TASK OBJECTIVE> Everything in the listing below should be repeated exactly, apart from the pictures.
:: MATERIAL FOR THE TASK ::
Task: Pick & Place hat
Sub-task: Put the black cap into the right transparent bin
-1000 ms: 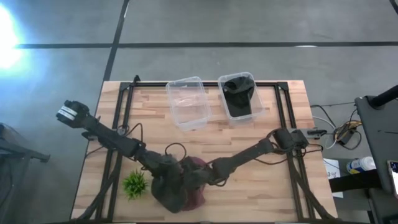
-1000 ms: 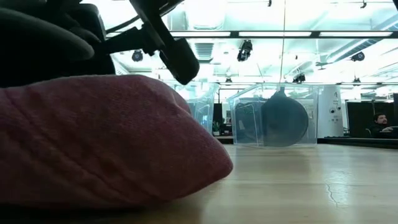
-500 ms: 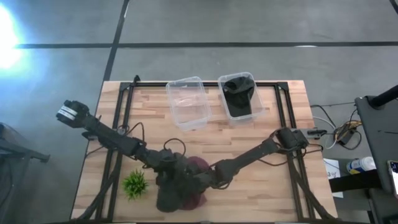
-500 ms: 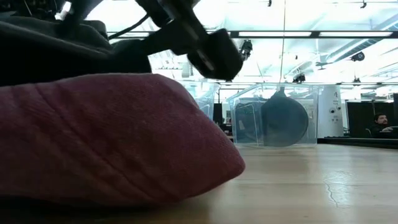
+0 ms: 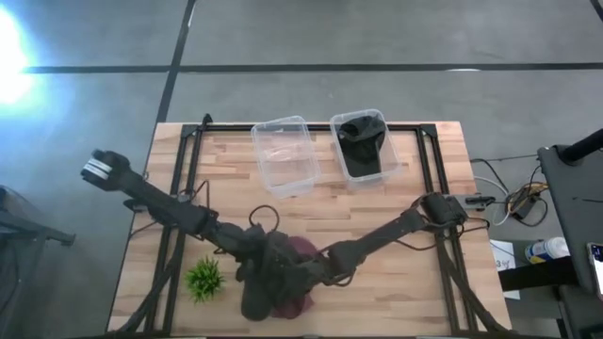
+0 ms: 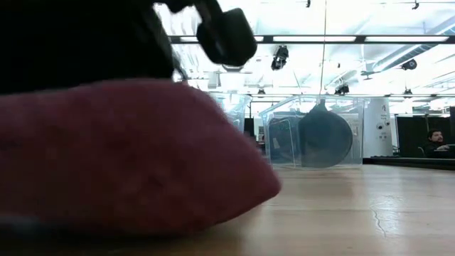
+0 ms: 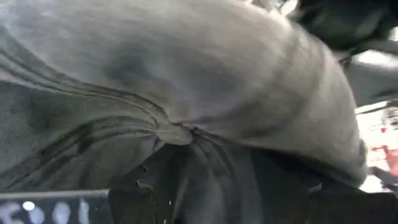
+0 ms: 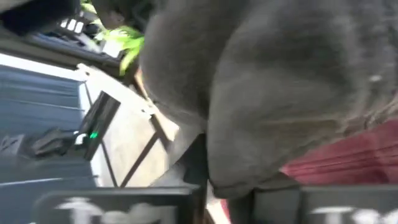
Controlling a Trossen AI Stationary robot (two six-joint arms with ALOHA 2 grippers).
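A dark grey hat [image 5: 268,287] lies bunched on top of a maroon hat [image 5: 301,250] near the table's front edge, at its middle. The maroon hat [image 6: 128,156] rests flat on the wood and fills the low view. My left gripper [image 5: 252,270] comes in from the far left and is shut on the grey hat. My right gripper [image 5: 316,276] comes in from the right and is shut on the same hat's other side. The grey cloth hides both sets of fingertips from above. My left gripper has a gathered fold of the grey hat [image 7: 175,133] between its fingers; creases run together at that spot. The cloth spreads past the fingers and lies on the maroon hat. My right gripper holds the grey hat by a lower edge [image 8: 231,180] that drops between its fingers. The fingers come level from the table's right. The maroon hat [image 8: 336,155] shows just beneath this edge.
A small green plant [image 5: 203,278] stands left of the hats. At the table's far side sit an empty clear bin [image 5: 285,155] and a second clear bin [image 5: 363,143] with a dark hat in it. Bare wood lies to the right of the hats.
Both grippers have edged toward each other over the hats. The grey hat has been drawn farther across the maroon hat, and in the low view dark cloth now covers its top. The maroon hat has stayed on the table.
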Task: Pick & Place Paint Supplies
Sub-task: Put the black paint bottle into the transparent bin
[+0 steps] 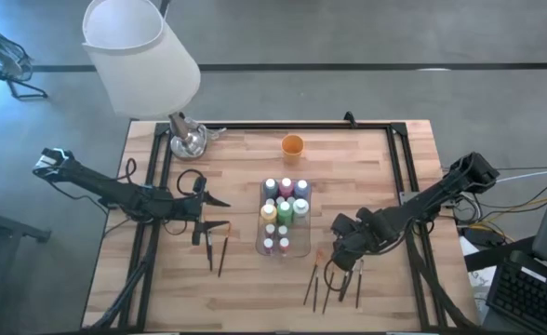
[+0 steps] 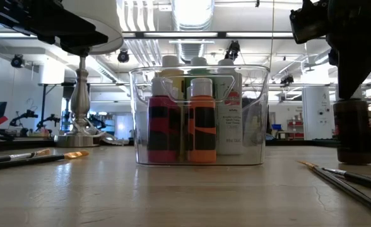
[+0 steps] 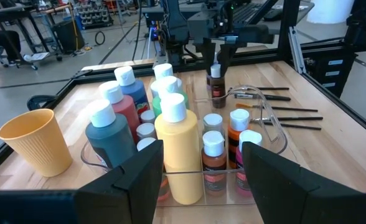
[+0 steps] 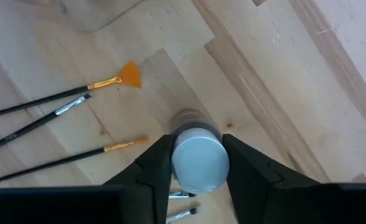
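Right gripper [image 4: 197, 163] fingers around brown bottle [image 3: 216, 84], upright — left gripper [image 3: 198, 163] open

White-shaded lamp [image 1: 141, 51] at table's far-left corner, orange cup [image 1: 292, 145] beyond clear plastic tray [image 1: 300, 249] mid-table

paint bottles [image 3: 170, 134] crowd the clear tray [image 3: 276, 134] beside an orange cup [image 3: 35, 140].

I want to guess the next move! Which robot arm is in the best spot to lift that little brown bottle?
The right one, probably. The right gripper already has its fingers on either side of the brown bottle, standing beside the brushes. The left gripper waits open across the tray.
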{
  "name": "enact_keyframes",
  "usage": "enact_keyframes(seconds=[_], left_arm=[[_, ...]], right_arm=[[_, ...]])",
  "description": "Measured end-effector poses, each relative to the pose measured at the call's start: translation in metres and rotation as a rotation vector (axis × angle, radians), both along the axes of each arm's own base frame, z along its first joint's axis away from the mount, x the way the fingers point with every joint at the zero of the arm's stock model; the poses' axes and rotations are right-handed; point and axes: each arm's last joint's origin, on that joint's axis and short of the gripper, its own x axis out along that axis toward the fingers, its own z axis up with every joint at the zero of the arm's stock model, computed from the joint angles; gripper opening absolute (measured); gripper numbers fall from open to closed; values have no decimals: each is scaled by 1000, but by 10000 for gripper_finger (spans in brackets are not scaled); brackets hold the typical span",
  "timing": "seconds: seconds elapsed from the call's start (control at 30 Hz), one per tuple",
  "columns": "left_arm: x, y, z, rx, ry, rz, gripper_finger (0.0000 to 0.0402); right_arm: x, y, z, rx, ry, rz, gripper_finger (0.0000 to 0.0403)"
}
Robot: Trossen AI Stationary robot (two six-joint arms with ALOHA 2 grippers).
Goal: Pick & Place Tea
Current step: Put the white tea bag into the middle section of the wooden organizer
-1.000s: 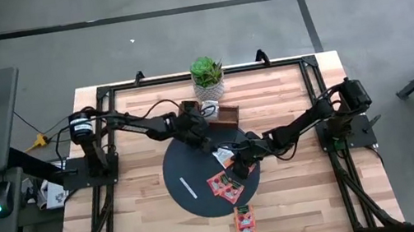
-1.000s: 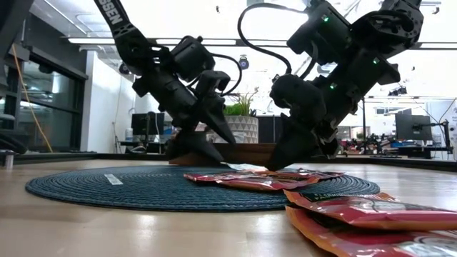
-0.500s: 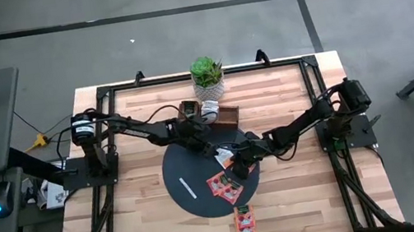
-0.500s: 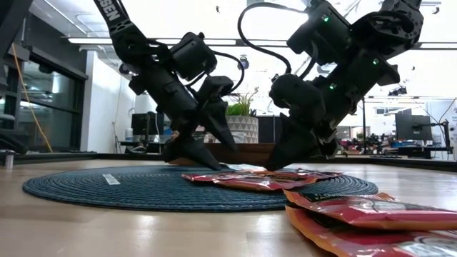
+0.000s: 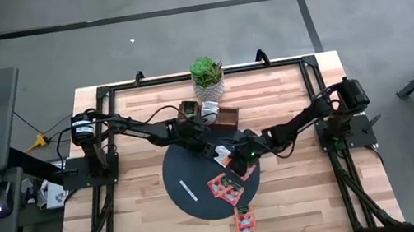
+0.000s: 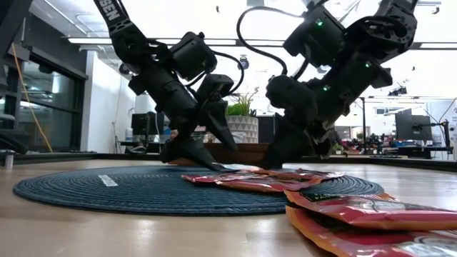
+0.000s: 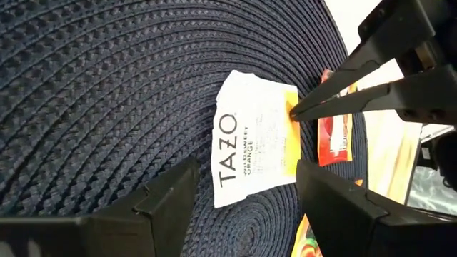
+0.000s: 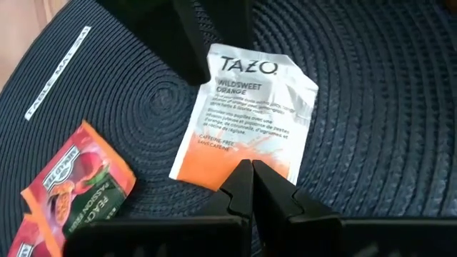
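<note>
Straddling the white tea sachet [image 7: 255,146] near the dark mat's [image 5: 191,173] far right edge, my left gripper [image 7: 246,196] is spread wide, my right gripper [image 8: 250,187] clenched, pinning its orange end; next I judge: close squarely.

A white-and-orange square paper tea sachet [image 7: 255,139] is lying flat on the mat, orange-red foil sachets [image 8: 71,189] lying nearby.
</note>
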Motion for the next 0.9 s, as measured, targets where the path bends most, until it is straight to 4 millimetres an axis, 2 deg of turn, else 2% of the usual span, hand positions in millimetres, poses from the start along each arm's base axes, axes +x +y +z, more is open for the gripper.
enact_keyframes(seconds=[0.47, 0.9], left_arm=[[0, 0, 0, -6, 1, 2, 241], [0, 0, -1, -7, 2, 2, 241]], right_arm=[[5, -5, 5, 11, -63, 7, 0], [5, 0, 5, 80, -57, 53, 0]])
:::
EXERCISE RESULT>
Task: Pick & Place hat
Sub-task: Put the black cap into the right transparent bin
-1000 ms: 
-1000 ms: 
-500 ms: 
-500 ms: 
+0 ms: 
+0 ms: 
+0 ms: 
+0 ms: 
Controlling a Trossen AI Stationary robot (two six-joint arms with ALOHA 2 grippers).
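A dark grey hat [image 5: 268,287] lies bunched on top of a maroon hat [image 5: 301,250] near the table's front edge, at its middle. The maroon hat [image 6: 128,156] rests flat on the wood and fills the low view. My left gripper [image 5: 252,270] comes in from the far left and is shut on the grey hat. My right gripper [image 5: 316,276] comes in from the right and is shut on the same hat's other side. The grey cloth hides both sets of fingertips from above. My left gripper has a gathered fold of the grey hat [image 7: 175,133] between its fingers; creases run together at that spot. The cloth spreads past the fingers and lies on the maroon hat. My right gripper holds the grey hat by a lower edge [image 8: 231,180] that drops between its fingers. The fingers come level from the table's right. The maroon hat [image 8: 336,155] shows just beneath this edge.
A small green plant [image 5: 203,278] stands left of the hats. At the table's far side sit an empty clear bin [image 5: 285,155] and a second clear bin [image 5: 363,143] with a dark hat in it. Bare wood lies to the right of the hats.
Both grippers have edged toward each other over the hats. The grey hat has been drawn farther across the maroon hat, and in the low view dark cloth now covers its top. The maroon hat has stayed on the table.
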Task: Pick & Place Paint Supplies
Sub-task: Put the black paint bottle into the transparent bin
[+0 steps] 
[+0 steps] 
[+0 steps] 
[+0 steps] 
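Right gripper [image 4: 197, 163] fingers around brown bottle [image 3: 216, 84], upright — left gripper [image 3: 198, 163] open

White-shaded lamp [image 1: 141, 51] at table's far-left corner, orange cup [image 1: 292, 145] beyond clear plastic tray [image 1: 300, 249] mid-table

paint bottles [image 3: 170, 134] crowd the clear tray [image 3: 276, 134] beside an orange cup [image 3: 35, 140].

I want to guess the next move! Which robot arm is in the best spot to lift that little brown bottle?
The right one, probably. The right gripper already has its fingers on either side of the brown bottle, standing beside the brushes. The left gripper waits open across the tray.
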{
  "name": "enact_keyframes",
  "usage": "enact_keyframes(seconds=[_], left_arm=[[_, ...]], right_arm=[[_, ...]])",
  "description": "Measured end-effector poses, each relative to the pose measured at the call's start: translation in metres and rotation as a rotation vector (axis × angle, radians), both along the axes of each arm's own base frame, z along its first joint's axis away from the mount, x the way the fingers point with every joint at the zero of the arm's stock model; the poses' axes and rotations are right-handed; point and axes: each arm's last joint's origin, on that joint's axis and short of the gripper, its own x axis out along that axis toward the fingers, its own z axis up with every joint at the zero of the arm's stock model, computed from the joint angles; gripper opening absolute (measured); gripper numbers fall from open to closed; values have no decimals: each is scaled by 1000, but by 10000 for gripper_finger (spans in brackets are not scaled); brackets hold the typical span",
  "timing": "seconds: seconds elapsed from the call's start (control at 30 Hz), one per tuple",
  "columns": "left_arm: x, y, z, rx, ry, rz, gripper_finger (0.0000 to 0.0402); right_arm: x, y, z, rx, ry, rz, gripper_finger (0.0000 to 0.0403)"
}
Robot: Trossen AI Stationary robot (two six-joint arms with ALOHA 2 grippers).
Goal: Pick & Place Tea
Current step: Put the white tea bag into the middle section of the wooden organizer
-1.000s: 
-1.000s: 
-0.500s: 
-0.500s: 
+0.000s: 
+0.000s: 
+0.000s: 
+0.000s: 
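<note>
Straddling the white tea sachet [image 7: 255,146] near the dark mat's [image 5: 191,173] far right edge, my left gripper [image 7: 246,196] is spread wide, my right gripper [image 8: 250,187] clenched, pinning its orange end; next I judge: close squarely.

A white-and-orange square paper tea sachet [image 7: 255,139] is lying flat on the mat, orange-red foil sachets [image 8: 71,189] lying nearby.
</note>
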Motion for the next 0.9 s, as measured, targets where the path bends most, until it is straight to 4 millimetres an axis, 2 deg of turn, else 2% of the usual span, hand positions in millimetres, poses from the start along each arm's base axes, axes +x +y +z, more is open for the gripper.
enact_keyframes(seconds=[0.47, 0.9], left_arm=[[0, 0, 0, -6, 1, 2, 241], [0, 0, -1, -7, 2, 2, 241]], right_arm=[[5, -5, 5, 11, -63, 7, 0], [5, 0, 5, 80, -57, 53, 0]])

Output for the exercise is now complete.